## WORK TASK
From the data below, retype exactly the lines starting with the one that contains "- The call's" and ending with the one that contains "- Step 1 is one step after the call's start", both included.

## Stored data
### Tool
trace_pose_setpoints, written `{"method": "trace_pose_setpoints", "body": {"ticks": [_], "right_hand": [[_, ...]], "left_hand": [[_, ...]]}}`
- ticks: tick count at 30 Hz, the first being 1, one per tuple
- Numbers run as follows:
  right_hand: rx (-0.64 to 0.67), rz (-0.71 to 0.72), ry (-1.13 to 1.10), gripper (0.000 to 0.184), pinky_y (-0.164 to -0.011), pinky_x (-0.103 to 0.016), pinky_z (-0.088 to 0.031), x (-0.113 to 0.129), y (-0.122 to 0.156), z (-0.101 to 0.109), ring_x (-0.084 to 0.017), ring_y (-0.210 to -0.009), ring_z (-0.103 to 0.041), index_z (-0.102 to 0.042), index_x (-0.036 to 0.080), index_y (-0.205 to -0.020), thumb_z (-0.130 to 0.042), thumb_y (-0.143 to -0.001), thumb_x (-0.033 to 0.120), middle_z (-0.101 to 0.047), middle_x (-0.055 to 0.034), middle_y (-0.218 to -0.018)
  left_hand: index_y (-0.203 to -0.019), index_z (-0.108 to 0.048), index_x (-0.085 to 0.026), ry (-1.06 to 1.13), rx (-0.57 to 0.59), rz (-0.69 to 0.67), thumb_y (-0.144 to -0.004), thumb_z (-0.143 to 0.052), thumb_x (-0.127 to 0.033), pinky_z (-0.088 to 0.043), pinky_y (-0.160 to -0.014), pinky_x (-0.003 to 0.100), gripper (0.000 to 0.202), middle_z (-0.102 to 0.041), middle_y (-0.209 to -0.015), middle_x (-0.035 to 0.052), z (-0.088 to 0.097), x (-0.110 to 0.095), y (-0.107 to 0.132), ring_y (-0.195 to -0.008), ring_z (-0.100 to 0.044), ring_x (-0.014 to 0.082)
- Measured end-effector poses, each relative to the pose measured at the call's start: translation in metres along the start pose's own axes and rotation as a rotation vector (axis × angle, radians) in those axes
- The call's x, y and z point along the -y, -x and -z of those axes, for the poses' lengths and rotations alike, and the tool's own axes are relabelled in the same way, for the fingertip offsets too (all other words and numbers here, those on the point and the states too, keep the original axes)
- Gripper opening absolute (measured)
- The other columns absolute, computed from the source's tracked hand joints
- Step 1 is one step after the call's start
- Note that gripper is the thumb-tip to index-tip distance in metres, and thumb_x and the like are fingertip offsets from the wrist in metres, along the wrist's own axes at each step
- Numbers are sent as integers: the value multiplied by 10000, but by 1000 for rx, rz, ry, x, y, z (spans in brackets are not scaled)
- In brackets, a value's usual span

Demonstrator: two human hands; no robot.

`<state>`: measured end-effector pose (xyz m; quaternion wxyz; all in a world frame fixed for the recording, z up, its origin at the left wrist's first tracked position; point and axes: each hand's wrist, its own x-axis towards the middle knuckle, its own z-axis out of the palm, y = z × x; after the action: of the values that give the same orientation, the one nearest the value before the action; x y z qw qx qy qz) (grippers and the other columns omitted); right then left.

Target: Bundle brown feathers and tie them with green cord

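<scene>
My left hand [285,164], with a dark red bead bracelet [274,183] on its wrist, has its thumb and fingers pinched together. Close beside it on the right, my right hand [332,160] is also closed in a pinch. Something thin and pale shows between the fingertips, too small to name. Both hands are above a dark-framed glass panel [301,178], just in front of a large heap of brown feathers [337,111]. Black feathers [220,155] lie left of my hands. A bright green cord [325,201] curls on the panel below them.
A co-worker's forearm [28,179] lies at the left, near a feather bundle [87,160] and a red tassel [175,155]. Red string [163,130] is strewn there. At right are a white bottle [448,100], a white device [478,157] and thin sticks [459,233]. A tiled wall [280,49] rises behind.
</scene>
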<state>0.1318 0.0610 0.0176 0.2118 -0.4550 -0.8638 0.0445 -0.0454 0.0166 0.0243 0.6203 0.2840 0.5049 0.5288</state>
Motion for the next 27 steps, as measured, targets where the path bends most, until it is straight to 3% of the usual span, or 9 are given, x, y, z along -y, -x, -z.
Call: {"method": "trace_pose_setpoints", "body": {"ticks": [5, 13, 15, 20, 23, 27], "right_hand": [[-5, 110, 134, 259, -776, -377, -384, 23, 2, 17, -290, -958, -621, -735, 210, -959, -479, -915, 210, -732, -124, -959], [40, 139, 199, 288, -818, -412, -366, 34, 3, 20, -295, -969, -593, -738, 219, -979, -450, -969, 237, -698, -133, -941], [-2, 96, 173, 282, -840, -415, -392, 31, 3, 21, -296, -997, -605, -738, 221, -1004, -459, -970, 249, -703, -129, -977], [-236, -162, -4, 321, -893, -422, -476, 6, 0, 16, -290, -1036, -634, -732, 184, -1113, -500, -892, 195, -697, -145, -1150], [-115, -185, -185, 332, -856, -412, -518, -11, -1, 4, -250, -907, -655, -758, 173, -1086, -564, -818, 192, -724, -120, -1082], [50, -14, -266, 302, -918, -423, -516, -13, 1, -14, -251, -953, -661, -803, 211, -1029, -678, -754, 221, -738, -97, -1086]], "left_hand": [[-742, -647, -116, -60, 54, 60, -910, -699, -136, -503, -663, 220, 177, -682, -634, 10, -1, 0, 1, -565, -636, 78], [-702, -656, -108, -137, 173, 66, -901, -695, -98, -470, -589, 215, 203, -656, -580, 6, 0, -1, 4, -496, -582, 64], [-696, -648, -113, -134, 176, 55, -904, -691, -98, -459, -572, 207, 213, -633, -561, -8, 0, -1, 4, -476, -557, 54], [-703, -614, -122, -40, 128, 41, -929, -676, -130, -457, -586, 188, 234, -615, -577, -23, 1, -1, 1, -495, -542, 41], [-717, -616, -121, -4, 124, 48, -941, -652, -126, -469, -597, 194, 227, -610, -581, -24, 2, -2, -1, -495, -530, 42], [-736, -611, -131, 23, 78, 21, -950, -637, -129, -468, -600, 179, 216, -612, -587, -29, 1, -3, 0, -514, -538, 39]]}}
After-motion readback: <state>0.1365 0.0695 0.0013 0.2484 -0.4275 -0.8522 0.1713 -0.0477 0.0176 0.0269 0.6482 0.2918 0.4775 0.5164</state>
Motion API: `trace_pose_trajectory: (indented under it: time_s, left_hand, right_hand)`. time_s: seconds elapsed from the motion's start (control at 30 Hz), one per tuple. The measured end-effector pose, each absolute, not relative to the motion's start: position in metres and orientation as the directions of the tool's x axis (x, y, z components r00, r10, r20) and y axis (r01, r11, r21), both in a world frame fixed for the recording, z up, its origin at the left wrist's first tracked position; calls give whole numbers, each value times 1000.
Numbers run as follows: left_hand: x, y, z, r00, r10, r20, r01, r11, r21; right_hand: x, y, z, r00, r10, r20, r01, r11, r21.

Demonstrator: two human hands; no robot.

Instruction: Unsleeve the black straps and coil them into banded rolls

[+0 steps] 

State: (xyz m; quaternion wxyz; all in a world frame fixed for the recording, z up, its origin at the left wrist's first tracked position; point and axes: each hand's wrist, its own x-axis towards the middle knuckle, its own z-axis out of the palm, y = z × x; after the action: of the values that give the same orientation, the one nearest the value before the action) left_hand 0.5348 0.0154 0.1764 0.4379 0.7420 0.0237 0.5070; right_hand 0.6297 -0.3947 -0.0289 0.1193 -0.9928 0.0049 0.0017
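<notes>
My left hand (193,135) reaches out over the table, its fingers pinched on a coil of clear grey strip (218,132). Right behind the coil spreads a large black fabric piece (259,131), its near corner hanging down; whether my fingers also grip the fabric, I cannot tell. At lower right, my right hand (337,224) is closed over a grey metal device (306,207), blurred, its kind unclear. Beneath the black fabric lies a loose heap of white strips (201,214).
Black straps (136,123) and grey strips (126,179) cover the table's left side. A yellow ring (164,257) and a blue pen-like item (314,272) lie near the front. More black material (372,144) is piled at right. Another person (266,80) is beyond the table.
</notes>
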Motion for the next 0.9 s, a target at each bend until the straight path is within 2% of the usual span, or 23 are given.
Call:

## ANSWER SECTION
- The call's x, y and z point along the -y, -x and -z of those axes, for the poses' lengths and rotations alike, and the tool's own axes are relabelled in the same way, for the fingertip offsets too (all other words and numbers here, those on the point and the states too, keep the original axes)
- Gripper opening absolute (measured)
- The other columns absolute, computed from the source's tracked hand joints
- Step 1 is one step after the call's start

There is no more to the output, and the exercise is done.